**TASK DIRECTIONS**:
Find every line below where the string "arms" shows up, and copy those lines.

**Dataset entries**:
--

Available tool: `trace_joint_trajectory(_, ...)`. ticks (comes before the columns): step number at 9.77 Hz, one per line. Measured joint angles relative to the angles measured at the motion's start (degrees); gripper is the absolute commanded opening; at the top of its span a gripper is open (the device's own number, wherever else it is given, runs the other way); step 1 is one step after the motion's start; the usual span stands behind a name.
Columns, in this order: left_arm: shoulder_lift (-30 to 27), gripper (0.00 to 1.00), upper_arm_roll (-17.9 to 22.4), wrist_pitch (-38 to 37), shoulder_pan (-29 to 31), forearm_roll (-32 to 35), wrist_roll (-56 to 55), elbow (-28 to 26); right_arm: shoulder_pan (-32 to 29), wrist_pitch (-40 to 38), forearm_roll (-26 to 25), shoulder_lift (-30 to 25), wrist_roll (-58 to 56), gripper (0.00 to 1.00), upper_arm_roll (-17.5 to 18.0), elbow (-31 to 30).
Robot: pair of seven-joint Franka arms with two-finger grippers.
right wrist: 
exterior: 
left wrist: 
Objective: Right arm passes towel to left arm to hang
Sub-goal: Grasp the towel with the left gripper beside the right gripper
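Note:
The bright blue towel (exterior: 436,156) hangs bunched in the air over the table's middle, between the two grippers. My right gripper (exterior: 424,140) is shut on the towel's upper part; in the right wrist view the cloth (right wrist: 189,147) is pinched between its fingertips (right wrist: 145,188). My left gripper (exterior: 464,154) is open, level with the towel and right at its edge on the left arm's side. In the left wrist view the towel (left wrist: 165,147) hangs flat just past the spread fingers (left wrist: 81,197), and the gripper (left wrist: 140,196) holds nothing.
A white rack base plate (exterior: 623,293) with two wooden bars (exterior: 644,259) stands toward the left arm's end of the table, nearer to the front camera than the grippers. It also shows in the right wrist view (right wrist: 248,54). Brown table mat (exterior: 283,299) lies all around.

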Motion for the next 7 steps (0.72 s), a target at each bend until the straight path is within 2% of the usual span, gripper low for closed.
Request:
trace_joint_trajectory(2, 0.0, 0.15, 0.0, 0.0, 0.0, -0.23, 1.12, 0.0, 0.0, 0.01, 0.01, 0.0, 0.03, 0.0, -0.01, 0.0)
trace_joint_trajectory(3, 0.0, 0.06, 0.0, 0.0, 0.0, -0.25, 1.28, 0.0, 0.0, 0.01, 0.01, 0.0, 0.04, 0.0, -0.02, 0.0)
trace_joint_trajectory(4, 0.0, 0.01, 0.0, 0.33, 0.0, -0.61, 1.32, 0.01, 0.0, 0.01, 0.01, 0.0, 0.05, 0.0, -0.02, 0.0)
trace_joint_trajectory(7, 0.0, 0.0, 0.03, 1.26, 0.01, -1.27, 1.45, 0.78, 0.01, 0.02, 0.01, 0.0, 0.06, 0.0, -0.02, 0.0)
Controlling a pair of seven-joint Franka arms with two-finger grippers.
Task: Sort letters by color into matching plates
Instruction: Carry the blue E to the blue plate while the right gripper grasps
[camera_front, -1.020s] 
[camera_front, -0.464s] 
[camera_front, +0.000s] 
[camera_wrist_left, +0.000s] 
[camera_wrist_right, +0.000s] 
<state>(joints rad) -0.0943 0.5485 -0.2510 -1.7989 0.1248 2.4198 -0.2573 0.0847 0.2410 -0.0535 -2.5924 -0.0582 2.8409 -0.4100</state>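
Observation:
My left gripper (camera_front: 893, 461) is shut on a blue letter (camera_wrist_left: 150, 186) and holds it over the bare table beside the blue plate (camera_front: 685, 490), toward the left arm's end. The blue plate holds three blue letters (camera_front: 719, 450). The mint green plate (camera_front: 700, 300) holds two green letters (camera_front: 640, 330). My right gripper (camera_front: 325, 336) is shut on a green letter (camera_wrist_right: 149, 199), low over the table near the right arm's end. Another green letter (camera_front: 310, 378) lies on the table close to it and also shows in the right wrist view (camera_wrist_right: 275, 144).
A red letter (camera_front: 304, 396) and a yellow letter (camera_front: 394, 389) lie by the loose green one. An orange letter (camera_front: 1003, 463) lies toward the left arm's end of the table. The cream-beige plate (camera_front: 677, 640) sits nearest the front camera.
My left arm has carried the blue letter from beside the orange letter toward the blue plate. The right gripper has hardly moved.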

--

**ANSWER TO THIS EXERCISE**:
Robot: pair of seven-joint Franka arms with two-finger grippers.
Controlling a pair of seven-joint Franka arms with two-finger grippers.

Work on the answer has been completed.